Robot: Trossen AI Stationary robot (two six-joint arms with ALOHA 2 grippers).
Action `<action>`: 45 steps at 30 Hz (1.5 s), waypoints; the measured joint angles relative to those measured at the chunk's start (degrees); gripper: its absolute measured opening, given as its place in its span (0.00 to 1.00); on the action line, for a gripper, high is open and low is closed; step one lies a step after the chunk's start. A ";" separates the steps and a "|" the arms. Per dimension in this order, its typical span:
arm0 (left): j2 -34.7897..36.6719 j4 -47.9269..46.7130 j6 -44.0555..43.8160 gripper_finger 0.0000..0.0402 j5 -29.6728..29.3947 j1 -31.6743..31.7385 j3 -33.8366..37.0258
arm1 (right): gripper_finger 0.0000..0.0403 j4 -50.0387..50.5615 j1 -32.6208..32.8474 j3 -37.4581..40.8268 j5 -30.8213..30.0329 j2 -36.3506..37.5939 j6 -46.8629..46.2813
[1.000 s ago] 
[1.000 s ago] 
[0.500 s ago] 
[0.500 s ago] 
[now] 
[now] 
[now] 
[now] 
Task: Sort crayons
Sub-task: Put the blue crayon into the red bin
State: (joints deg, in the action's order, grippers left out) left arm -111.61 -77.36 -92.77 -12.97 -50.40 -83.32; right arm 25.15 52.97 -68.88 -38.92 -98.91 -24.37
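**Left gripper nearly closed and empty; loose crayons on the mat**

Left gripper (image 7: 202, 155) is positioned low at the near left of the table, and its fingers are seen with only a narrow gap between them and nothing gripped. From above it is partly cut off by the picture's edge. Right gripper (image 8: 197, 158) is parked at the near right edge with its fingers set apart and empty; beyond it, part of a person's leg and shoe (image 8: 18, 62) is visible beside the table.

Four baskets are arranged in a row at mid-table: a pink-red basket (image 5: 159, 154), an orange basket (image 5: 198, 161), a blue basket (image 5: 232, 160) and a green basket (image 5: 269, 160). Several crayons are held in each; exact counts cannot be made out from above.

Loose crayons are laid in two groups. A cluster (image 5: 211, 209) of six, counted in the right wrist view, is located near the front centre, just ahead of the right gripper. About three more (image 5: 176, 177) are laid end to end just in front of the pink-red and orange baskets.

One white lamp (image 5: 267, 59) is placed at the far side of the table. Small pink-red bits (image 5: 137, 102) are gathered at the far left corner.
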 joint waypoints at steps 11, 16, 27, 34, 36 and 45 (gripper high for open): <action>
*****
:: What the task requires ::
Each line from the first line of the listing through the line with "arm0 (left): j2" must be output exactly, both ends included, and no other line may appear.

:: The completed task ::
Robot: Trossen AI Stationary robot (two six-joint arms with ALOHA 2 grippers).
Action `<action>`: 45 steps at 30 Hz (1.5 s), waypoints; the measured joint angles relative to those measured at the chunk's start (degrees); gripper: its absolute measured opening, given as its place in its span (0.00 to 1.00); on the action line, for a gripper, high is open and low is closed; step one lies a step after the chunk's start. A ";" separates the steps and a "|" the arms. Per dimension in this order, its typical span:
arm0 (left): j2 -34.7897..36.6719 j4 -47.9269..46.7130 j6 -44.0555..43.8160 gripper_finger 0.0000..0.0402 j5 -29.6728..29.3947 j1 -31.6743..31.7385 j3 -33.8366..37.0258

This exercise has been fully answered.